President Donald Trump’s refusal on Wednesday to guarantee a peaceful transfer of power if he loses to Joe Biden in November is leading America towards a dark place during a year of incendiary political tensions.

Trump’s intransigence, included in his latest assault on perfectly legitimate mail-in ballots on Wednesday, posed a grave threat to the democratic continuum that has underpinned nearly 250 years of republican government.
“Well, we’re going to have to see what happens. You know that I’ve been complaining very strongly about the ballots and the ballots are a disaster,” Trump said, when asked if he could commit to the peaceful transition.
“(G)et rid of the ballots and you’ll have a very … there won’t be a transfer, frankly. There’ll be a continuation.”
The President’s comments risked not only dealing another blow to an election in which he has been trailing and has incessantly tarnished, but could send a signal to his supporters about how to react if the Democratic nominee prevails in 41 days. That possibility is especially dangerous given this past summer’s racial and social unrest — which burst forth again on Wednesday evening after police said two officers were shot in Louisville, Kentucky, amid protests about the failure to charge officers in the death of Breonna Taylor, an unarmed Black woman.

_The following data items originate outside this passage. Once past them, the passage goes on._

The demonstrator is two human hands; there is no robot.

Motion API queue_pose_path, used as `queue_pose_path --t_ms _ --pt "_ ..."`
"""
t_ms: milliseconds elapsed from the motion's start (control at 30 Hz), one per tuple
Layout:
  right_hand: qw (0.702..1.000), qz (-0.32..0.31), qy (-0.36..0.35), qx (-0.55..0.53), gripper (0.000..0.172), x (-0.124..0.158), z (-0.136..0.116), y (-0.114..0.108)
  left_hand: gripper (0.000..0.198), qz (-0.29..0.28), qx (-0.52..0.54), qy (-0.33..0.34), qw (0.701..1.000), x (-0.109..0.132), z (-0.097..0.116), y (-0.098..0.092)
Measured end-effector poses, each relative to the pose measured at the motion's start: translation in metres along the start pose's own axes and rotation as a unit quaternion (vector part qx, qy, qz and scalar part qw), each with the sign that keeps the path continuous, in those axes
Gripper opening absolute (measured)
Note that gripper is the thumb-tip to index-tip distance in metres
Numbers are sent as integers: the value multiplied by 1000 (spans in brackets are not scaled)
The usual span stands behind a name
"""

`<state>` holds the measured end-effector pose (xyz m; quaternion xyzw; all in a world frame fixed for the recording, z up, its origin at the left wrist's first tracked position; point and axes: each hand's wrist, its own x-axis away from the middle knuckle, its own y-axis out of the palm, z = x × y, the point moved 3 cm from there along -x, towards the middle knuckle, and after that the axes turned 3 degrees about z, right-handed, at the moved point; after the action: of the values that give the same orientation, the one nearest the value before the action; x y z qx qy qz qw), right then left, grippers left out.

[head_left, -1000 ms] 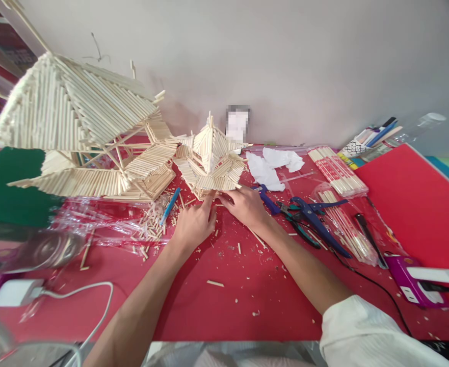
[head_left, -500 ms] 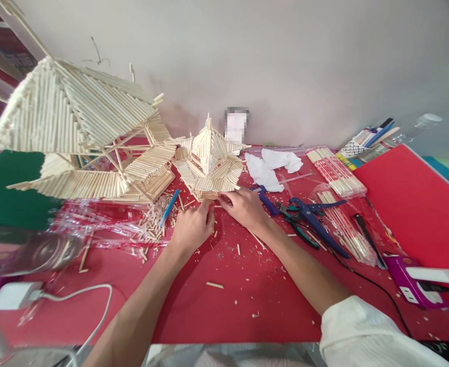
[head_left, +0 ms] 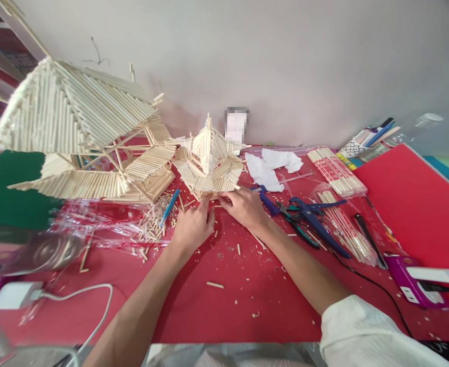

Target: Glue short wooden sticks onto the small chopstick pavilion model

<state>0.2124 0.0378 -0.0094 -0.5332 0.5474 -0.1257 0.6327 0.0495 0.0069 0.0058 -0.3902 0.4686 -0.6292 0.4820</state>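
Note:
A small tiered pavilion model (head_left: 211, 158) built of pale wooden sticks stands at the middle of the red table. My left hand (head_left: 193, 224) is at its front base, index finger stretched onto the lower edge. The left thumb stands apart and the other fingers look curled under, with nothing visible in them. To the right, my right hand (head_left: 245, 208) has its fingers and thumb bent around the base's front right corner; the fingertips are partly hidden. Close on the left stands a larger stick-built house model (head_left: 94, 112). A blue pen (head_left: 169, 208) lies among stick offcuts (head_left: 153, 229).
Right of my hands lie pliers (head_left: 298, 224), a blue cutter tool (head_left: 319, 227) and packs of sticks (head_left: 337, 171). White paper scraps (head_left: 266, 171) rest behind them. At the right are a red board (head_left: 411, 204) and a purple power strip (head_left: 413, 280). A white cable (head_left: 107, 306) curves at left.
My left index finger has straightened slightly and reaches a little higher against the model's base. The right hand and both models hold their places.

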Motion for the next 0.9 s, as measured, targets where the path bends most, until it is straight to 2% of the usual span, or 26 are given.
queue_pose_path --t_ms 900 --pt "999 27 -21 -8 12 -1 -4 -3 58 -15 -7 11 1000 -2 2 4"
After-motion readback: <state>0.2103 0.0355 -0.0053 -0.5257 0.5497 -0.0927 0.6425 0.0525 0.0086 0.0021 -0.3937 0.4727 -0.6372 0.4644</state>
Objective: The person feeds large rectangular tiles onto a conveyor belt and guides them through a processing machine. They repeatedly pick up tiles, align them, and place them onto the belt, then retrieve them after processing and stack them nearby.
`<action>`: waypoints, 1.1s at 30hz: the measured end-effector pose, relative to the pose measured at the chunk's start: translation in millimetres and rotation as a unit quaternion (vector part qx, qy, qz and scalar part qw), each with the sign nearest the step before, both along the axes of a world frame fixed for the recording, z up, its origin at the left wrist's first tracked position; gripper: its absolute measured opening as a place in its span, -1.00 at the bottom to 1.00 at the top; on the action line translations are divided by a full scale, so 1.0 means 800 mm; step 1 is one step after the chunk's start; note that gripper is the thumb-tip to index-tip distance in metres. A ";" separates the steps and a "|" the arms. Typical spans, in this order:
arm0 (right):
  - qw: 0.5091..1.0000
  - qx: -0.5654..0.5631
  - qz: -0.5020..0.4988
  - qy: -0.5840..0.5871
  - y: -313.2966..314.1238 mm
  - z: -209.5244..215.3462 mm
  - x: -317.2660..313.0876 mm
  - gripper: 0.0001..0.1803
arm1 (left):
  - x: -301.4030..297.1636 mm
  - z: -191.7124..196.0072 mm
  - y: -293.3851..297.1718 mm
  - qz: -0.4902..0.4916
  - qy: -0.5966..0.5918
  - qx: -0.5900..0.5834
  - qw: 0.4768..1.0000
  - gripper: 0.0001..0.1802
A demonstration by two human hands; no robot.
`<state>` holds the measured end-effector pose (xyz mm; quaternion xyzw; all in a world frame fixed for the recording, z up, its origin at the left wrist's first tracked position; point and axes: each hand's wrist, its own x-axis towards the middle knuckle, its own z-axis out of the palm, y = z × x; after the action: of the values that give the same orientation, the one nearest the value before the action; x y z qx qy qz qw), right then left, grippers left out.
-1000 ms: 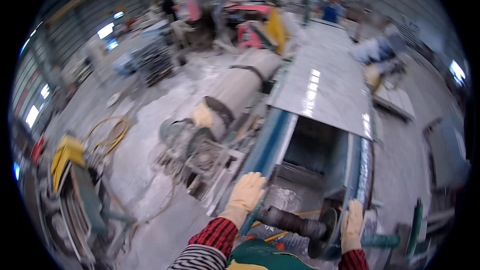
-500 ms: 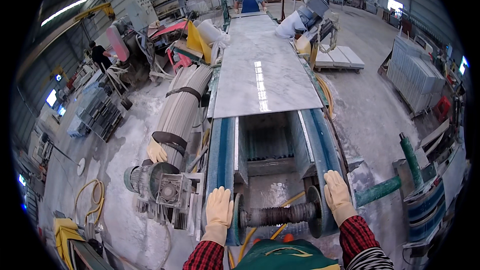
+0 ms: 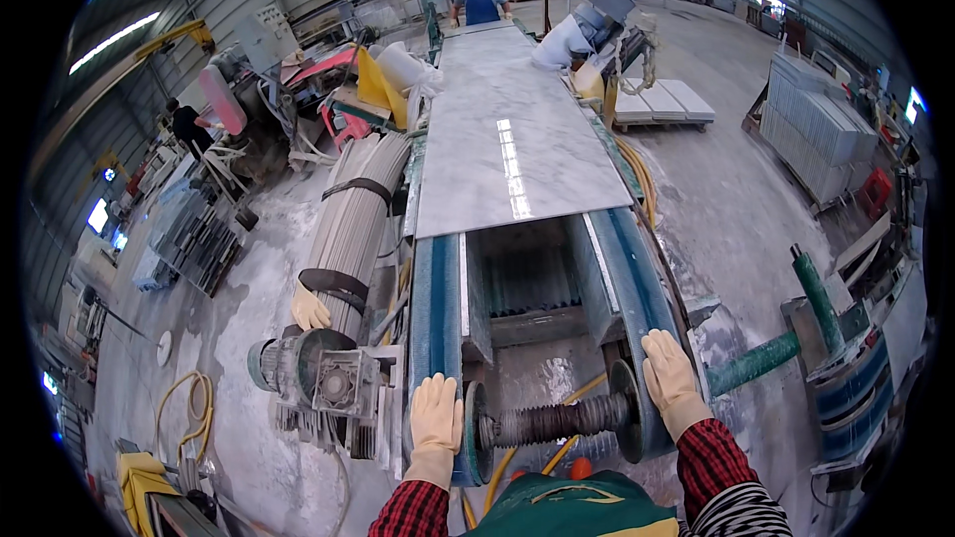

Trump’s near simultaneous warning on Wednesday that he thinks the election will end up being decided by the Supreme Court also raises the risk of a constitutional imbroglio likely to be worse than the disputed 2000 election.
His rhetoric escalated as he yet again politicized the effort to quell the pandemic by threatening to override regulators on the question of whether a newly developed vaccine would be safe in a highly irregular move. Taken together, his anti-democratic instincts and prioritization of his own political goals amid a national emergency show he plans to allow nothing — not the health of Americans, the sanctity of US elections or the reputation of the Supreme Court — to prevent him from winning a second term.